## Task statement
Look at each line of the listing. Copy those that hold the string "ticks".
Collected data below:
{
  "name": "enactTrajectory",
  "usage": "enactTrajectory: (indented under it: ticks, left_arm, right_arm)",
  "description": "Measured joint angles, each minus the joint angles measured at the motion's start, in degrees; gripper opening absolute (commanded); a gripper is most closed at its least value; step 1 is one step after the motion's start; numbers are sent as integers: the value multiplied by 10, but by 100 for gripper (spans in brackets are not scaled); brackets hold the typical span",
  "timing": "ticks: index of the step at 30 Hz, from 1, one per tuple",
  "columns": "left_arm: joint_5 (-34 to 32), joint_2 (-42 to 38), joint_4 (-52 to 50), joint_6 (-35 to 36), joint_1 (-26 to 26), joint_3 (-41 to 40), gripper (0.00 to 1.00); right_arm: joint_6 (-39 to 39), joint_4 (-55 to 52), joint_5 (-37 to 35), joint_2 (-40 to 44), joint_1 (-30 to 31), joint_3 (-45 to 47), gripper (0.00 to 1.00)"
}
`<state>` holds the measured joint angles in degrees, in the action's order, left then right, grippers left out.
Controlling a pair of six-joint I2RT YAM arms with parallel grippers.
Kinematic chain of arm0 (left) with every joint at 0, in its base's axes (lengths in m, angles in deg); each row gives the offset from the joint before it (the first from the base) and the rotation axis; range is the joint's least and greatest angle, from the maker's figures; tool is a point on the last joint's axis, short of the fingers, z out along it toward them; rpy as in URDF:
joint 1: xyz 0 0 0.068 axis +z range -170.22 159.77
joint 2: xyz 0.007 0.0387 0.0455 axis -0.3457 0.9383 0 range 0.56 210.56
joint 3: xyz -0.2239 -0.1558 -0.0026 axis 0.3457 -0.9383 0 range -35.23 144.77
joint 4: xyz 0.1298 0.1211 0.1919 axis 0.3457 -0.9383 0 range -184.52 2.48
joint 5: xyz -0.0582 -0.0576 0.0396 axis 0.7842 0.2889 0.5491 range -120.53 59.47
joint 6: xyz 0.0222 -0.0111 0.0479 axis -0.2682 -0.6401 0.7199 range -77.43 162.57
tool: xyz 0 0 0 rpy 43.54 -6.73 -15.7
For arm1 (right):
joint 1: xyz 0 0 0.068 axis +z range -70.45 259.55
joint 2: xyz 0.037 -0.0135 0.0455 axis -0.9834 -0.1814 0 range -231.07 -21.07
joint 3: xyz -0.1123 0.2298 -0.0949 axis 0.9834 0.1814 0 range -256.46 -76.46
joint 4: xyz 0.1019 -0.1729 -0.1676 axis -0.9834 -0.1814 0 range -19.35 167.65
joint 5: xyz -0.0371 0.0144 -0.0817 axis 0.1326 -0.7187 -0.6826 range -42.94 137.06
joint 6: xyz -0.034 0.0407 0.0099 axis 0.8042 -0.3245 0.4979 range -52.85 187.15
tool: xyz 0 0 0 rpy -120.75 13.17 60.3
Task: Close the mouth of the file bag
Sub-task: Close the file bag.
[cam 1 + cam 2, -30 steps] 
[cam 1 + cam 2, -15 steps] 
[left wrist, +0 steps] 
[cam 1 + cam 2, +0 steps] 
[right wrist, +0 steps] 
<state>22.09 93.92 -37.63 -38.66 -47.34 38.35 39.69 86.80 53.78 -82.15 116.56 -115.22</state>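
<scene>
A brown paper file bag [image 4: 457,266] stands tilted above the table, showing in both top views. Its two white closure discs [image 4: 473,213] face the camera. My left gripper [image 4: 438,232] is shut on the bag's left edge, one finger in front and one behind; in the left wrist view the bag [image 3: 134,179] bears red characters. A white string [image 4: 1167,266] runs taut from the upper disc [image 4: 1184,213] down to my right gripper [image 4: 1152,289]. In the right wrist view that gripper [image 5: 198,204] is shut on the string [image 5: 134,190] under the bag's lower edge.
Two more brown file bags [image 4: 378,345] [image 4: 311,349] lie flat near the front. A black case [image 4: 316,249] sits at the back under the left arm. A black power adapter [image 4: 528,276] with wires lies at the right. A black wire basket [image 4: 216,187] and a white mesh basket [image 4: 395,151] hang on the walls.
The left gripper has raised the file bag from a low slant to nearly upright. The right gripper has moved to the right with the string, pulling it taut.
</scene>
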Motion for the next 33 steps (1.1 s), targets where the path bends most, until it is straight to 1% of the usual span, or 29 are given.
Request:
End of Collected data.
## Response to this exercise
  "usage": "enactTrajectory: (indented under it: ticks, left_arm, right_arm)",
  "timing": "ticks: index of the step at 30 Hz, from 1, one per tuple",

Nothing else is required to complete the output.